* TASK GOAL *
Starting at the line that contains "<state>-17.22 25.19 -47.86", return each line exactly as written until the listing below ends, and return no other line.
----- PROVIDED MATERIAL
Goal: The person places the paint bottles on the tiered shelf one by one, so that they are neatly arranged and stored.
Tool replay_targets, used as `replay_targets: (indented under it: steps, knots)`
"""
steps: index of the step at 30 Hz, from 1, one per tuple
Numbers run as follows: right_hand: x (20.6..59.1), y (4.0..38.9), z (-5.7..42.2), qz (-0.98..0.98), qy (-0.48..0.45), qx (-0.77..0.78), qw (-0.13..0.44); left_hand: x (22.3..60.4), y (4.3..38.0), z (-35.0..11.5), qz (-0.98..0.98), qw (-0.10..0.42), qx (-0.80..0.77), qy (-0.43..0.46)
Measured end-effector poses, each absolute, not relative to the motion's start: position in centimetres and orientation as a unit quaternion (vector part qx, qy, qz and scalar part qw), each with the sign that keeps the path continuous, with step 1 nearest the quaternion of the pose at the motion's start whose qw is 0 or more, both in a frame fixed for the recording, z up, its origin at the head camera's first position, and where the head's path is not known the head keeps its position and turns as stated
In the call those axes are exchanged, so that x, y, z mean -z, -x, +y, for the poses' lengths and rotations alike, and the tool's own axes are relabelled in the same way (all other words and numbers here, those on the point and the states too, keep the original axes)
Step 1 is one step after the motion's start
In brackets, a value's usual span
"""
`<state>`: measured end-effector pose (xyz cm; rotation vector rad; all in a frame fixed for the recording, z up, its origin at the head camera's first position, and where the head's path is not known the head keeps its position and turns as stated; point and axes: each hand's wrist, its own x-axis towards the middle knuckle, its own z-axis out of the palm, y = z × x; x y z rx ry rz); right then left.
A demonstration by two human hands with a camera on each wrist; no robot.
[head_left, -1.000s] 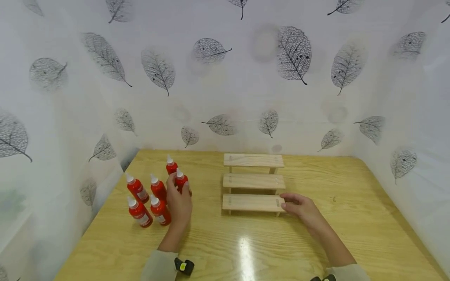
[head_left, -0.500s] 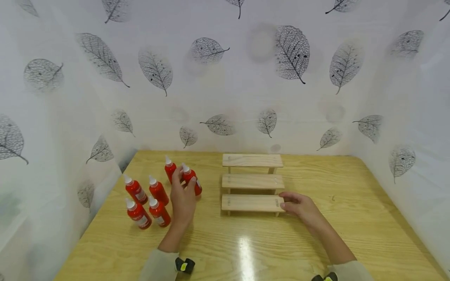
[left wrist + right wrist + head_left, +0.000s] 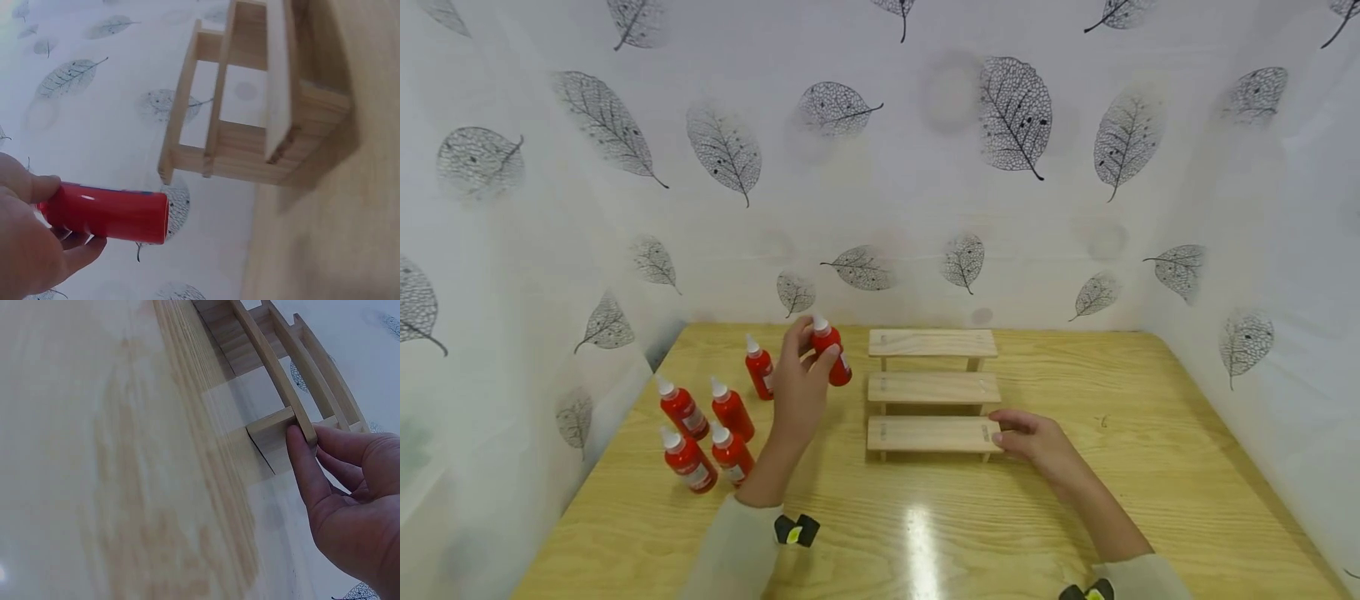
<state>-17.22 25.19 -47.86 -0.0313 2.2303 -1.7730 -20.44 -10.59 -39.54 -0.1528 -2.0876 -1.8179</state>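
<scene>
My left hand [image 3: 801,387] grips a red squeeze bottle [image 3: 832,357] with a white pointed cap, raised above the table and tilted, just left of a three-step wooden stand [image 3: 932,387]. In the left wrist view, thumb and fingers wrap the red bottle [image 3: 109,214], its base facing the stand [image 3: 281,140]. At the stand's lowest step, my right hand [image 3: 1037,446] pinches the right end of the board. The right wrist view has the thumb and fingers of the right hand [image 3: 350,487] on either side of that step's end [image 3: 303,425].
Several more red bottles [image 3: 688,462] with white caps stand upright on the left of the wooden table [image 3: 1000,533]. One bottle [image 3: 759,368] stands farther back, close behind my left hand. A white leaf-patterned sheet [image 3: 925,183] encloses the back and sides.
My left hand has lifted the squeeze bottle from among the others and carried it up and right toward the stand. The right hand keeps its hold on the lowest step.
</scene>
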Motion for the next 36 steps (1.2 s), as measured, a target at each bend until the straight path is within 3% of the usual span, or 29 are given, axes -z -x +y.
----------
* RESPONSE BELOW *
<state>-17.22 25.19 -47.86 -0.0313 2.2303 -1.7730 -20.44 -10.59 -39.54 -0.1528 -2.0876 -1.8179</state>
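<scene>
My left hand [image 3: 801,387] grips a red squeeze bottle [image 3: 832,357] with a white pointed cap, raised above the table and tilted, just left of a three-step wooden stand [image 3: 932,387]. In the left wrist view, thumb and fingers wrap the red bottle [image 3: 109,214], its base facing the stand [image 3: 281,140]. At the stand's lowest step, my right hand [image 3: 1037,446] pinches the right end of the board. The right wrist view has the thumb and fingers of the right hand [image 3: 350,487] on either side of that step's end [image 3: 303,425].
Several more red bottles [image 3: 688,462] with white caps stand upright on the left of the wooden table [image 3: 1000,533]. One bottle [image 3: 759,368] stands farther back, close behind my left hand. A white leaf-patterned sheet [image 3: 925,183] encloses the back and sides.
My left hand has lifted the squeeze bottle from among the others and carried it up and right toward the stand. The right hand keeps its hold on the lowest step.
</scene>
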Motion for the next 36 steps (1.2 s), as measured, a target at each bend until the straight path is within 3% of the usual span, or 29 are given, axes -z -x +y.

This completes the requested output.